• GOAL OF THE EXERCISE
Report the number of lines in the data below that hold "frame", without any other words.

• SOURCE DATA
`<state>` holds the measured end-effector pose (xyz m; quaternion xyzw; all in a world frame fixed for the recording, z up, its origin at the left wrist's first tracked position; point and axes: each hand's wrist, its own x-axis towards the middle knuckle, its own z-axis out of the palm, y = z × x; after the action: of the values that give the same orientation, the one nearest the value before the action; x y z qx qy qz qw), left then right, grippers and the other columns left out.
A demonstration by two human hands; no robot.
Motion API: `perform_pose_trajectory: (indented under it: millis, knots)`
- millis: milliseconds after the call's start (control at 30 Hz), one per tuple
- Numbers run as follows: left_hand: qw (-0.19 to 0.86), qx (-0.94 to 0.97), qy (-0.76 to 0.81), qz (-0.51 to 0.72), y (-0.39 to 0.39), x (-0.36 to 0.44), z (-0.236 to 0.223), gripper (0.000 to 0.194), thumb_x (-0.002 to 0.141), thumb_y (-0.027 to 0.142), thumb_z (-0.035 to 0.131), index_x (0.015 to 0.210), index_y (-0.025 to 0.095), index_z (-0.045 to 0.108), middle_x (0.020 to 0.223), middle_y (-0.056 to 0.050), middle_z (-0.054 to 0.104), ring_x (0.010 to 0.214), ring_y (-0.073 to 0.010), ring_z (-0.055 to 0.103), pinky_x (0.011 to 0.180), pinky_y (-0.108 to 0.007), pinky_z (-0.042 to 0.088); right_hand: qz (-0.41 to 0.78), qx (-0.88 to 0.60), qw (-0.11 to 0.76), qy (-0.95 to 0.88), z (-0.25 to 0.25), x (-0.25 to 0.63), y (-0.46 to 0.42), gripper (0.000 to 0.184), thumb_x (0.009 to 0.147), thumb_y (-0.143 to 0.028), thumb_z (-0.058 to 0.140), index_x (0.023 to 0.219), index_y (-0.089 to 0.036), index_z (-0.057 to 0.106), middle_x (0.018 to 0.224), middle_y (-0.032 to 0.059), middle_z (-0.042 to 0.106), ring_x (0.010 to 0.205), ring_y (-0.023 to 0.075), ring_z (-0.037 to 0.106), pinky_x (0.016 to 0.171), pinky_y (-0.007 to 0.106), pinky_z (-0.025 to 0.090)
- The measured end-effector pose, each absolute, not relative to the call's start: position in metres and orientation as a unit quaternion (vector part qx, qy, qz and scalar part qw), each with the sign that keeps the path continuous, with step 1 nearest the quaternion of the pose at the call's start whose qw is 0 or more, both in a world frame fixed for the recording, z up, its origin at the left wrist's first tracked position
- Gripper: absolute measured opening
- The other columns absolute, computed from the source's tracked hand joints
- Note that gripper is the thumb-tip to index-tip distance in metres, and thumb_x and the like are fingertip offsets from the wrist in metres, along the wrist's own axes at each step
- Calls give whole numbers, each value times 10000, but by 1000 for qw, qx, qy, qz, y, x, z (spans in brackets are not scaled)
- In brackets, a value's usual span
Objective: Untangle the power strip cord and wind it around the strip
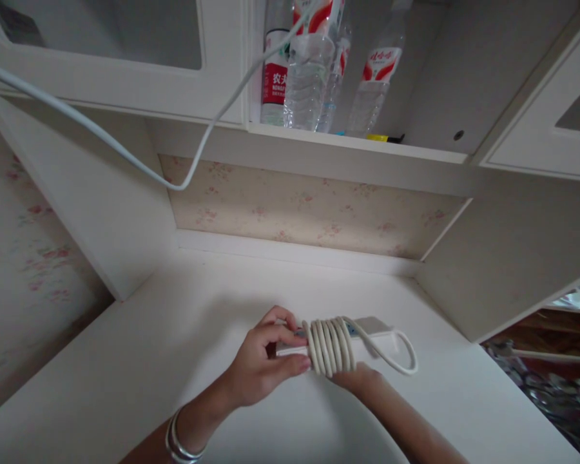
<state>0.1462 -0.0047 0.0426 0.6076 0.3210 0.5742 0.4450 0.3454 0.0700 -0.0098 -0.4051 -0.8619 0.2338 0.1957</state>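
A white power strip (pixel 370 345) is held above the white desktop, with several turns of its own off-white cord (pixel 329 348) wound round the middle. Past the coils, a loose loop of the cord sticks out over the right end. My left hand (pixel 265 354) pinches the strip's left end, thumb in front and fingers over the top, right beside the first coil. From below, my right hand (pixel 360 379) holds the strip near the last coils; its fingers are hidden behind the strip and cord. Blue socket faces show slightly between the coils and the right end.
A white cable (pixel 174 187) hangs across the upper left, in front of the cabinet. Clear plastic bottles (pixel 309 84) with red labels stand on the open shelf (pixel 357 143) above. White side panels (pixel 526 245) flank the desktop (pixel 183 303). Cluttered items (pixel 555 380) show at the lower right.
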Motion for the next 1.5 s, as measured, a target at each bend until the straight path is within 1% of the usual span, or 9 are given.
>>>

• SOLVED PROBLEM
2